*Exercise description:*
Retype the listing exactly, with no images.

-- Collected data follows --

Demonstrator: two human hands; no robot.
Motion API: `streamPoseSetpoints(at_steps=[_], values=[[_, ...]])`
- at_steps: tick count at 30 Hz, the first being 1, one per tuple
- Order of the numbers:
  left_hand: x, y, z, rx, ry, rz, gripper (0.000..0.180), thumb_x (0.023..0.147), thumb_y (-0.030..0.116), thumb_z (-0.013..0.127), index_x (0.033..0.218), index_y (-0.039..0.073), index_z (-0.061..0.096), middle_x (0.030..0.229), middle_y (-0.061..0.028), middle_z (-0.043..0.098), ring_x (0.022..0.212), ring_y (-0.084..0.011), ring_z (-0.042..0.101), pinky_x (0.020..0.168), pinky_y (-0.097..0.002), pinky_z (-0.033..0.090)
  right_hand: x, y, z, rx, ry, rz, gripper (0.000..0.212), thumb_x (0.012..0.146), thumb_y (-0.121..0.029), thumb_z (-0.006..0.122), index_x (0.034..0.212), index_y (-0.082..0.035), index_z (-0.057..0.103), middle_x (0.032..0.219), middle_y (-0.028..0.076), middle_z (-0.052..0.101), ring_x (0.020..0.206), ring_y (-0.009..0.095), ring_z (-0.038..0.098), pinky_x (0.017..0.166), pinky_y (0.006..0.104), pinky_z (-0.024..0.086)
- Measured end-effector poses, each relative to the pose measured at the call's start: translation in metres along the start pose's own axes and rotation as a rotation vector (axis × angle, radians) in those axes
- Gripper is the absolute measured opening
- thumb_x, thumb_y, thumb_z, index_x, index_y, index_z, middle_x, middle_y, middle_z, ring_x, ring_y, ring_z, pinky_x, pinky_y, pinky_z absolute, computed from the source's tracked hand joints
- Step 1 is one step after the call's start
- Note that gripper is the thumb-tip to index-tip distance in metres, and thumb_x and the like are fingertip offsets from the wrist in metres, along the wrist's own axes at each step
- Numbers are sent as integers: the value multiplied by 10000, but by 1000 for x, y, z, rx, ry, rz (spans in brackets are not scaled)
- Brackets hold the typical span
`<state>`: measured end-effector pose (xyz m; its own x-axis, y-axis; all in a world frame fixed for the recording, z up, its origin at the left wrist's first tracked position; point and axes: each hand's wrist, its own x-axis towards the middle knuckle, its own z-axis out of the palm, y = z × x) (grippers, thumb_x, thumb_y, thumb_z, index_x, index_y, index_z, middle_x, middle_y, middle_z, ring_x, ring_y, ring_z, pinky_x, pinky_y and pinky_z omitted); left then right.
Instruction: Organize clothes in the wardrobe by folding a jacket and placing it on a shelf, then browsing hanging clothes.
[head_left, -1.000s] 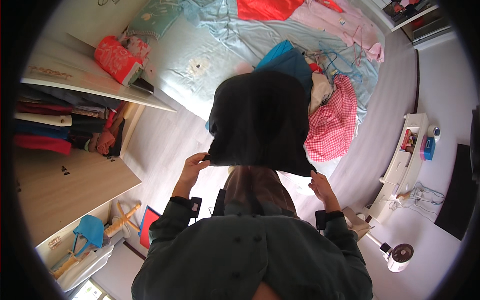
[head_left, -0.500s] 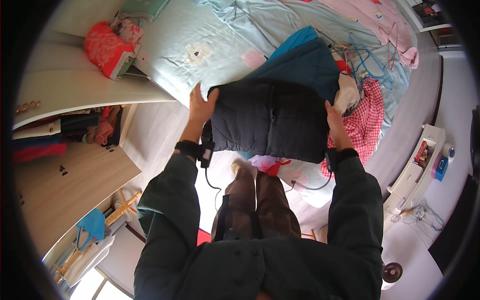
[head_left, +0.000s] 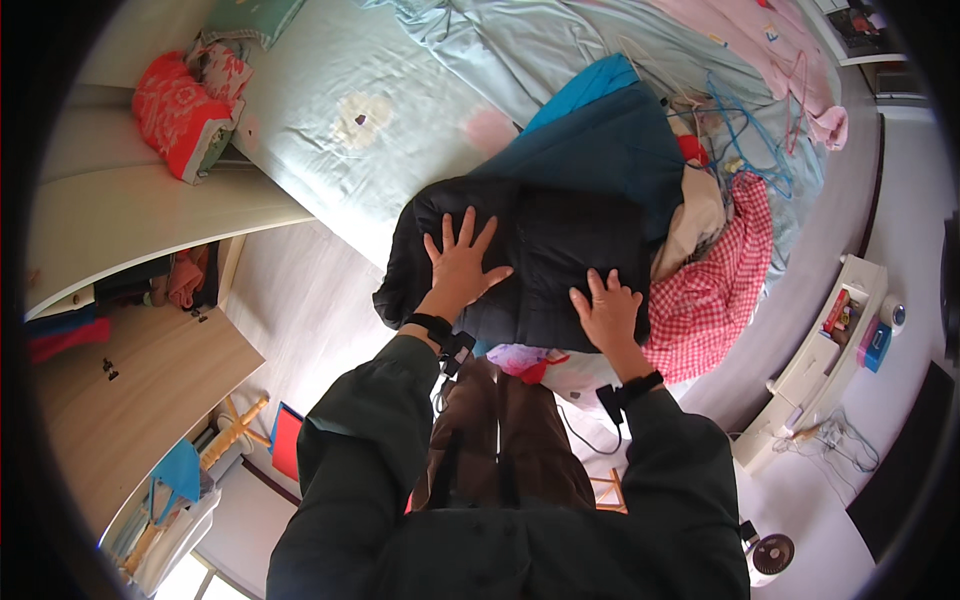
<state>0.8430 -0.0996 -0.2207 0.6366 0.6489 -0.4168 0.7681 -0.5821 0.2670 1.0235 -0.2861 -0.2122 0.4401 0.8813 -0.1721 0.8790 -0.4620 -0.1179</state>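
Head view: a black garment (head_left: 560, 225) lies folded into a broad, flattish bundle at the near edge of the bed (head_left: 270, 120), directly under both of the person's hands. The left hand (head_left: 461, 270) rests palm down on the left part of the garment, its fingers spread wide and the thumb pointing to the right, so that cloth shows on either side of it and beyond its fingertips. The right hand (head_left: 610, 315) lies on the lower right part, near the garment's right edge, its fingers apart but less widely than the left's. Neither hand grips anything; both touch the black cloth from above.

Just beyond the garment, and partly covered by it, is a dark teal cloth (head_left: 595, 150) with a brighter blue strip along its far edge. To the right, a red-and-white checked cloth (head_left: 715, 305) lies beside the garment, with a beige cloth (head_left: 690, 225) above it. Further off to the upper right are blue hangers (head_left: 745, 130) in a tangle and a pink cloth (head_left: 740, 50).
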Motion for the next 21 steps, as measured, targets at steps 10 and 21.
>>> streamPoseSetpoints(at_steps=[10, 21], values=[[28, -32, -1, -318, -193, 57, 751, 743, 567, 576, 1365, 231, 324, 1464, -113, 151, 1325, -399, 130, 1003, -609, 140, 20, 42, 61, 451, -93, 23, 578, 803, -436, 584, 1243, -83, 455, 1215, 285, 466, 951, 419, 534, 883, 488, 365], [-41, -133, 59, -1050, -66, -531, 1028, 516, 455, 824, 1298, -18, 353, 1190, -192, 523, 1132, -300, 490, 964, -317, 372, 26, 85, 65, 1052, -674, 548, 1123, 592, -403, 800, 1335, 123, 143, 1362, 208, 313, 1239, 284, 356, 991, 311, 329]])
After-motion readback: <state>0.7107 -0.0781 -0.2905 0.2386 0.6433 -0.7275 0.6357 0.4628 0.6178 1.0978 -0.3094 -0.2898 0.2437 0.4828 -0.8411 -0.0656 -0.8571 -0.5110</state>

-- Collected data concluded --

*Response area:*
Demonstrator: two human hands; no robot.
Motion API: `streamPoseSetpoints(at_steps=[_], values=[[_, ...]])`
- at_steps: tick count at 30 Hz, the first being 1, one per tuple
- Order of the numbers:
  left_hand: x, y, z, rx, ry, rz, gripper (0.000..0.180), thumb_x (0.023..0.147), thumb_y (-0.030..0.116), thumb_z (-0.013..0.127), index_x (0.033..0.218), index_y (-0.039..0.073), index_z (-0.061..0.096), middle_x (0.030..0.229), middle_y (-0.061..0.028), middle_z (-0.043..0.098), ring_x (0.022..0.212), ring_y (-0.084..0.011), ring_z (-0.042..0.101), pinky_x (0.020..0.168), pinky_y (-0.097..0.002), pinky_z (-0.033..0.090)
  right_hand: x, y, z, rx, ry, rz, gripper (0.000..0.212), thumb_x (0.012..0.146), thumb_y (-0.121..0.029), thumb_z (-0.006..0.122), index_x (0.034..0.212), index_y (-0.082..0.035), index_z (-0.057..0.103), middle_x (0.032..0.219), middle_y (-0.028..0.076), middle_z (-0.052..0.101), ring_x (0.020..0.206), ring_y (-0.009..0.095), ring_z (-0.038..0.098), pinky_x (0.017..0.166), pinky_y (0.006..0.104), pinky_z (-0.024..0.086)
- Measured end-effector poses, each relative to the pose measured at the call's start: translation in metres along the start pose's own axes and rotation as a rotation vector (axis × angle, radians) in those axes
- Gripper is the absolute measured opening
- thumb_x, thumb_y, thumb_z, index_x, index_y, index_z, middle_x, middle_y, middle_z, ring_x, ring_y, ring_z, pinky_x, pinky_y, pinky_z absolute, computed from the source's tracked hand joints
- Step 1 is one step after the call's start
- Note that gripper is the thumb-tip to index-tip distance in metres, and thumb_x and the like are fingertip offsets from the wrist in metres, along the wrist's own axes at each step
- Numbers are sent as integers: the value multiplied by 10000, but by 1000 for x, y, z, rx, ry, rz (spans in brackets are not scaled)
- Brackets hold the typical span
`<state>`: measured end-effector pose (xyz m; its own x-axis, y-axis; all in a world frame fixed for the recording, z up, its origin at the left wrist's first tracked position; point and axes: each hand's wrist, its own x-axis towards the middle knuckle, its own z-axis out of the palm, y = z × x) (grippers, thumb_x, thumb_y, thumb_z, index_x, index_y, index_z, middle_x, middle_y, middle_z, ring_x, ring_y, ring_z, pinky_x, pinky_y and pinky_z omitted); left then right.
Instruction: Organize clothes in the wardrobe by folding a jacket and placing it on a shelf, then browsing hanging clothes.
[head_left, -1.000s] 
[head_left, -0.500s] 
[head_left, +0.000s] 
<state>0.8430 -0.0996 -0.2207 0.6366 0.6489 -0.4168 0.7681 -0.5821 0.2670 1.0235 -0.2861 -0.2122 0.4401 0.8813 -0.1721 0.8790 -0.4620 -0.1179</state>
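Head view: a black garment (head_left: 560, 225) lies folded into a broad, flattish bundle at the near edge of the bed (head_left: 270, 120), directly under both of the person's hands. The left hand (head_left: 461, 270) rests palm down on the left part of the garment, its fingers spread wide and the thumb pointing to the right, so that cloth shows on either side of it and beyond its fingertips. The right hand (head_left: 610, 315) lies on the lower right part, near the garment's right edge, its fingers apart but less widely than the left's. Neither hand grips anything; both touch the black cloth from above.

Just beyond the garment, and partly covered by it, is a dark teal cloth (head_left: 595, 150) with a brighter blue strip along its far edge. To the right, a red-and-white checked cloth (head_left: 715, 305) lies beside the garment, with a beige cloth (head_left: 690, 225) above it. Further off to the upper right are blue hangers (head_left: 745, 130) in a tangle and a pink cloth (head_left: 740, 50).
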Motion for the next 21 steps, as measured, targets at steps 10 and 21.
>>> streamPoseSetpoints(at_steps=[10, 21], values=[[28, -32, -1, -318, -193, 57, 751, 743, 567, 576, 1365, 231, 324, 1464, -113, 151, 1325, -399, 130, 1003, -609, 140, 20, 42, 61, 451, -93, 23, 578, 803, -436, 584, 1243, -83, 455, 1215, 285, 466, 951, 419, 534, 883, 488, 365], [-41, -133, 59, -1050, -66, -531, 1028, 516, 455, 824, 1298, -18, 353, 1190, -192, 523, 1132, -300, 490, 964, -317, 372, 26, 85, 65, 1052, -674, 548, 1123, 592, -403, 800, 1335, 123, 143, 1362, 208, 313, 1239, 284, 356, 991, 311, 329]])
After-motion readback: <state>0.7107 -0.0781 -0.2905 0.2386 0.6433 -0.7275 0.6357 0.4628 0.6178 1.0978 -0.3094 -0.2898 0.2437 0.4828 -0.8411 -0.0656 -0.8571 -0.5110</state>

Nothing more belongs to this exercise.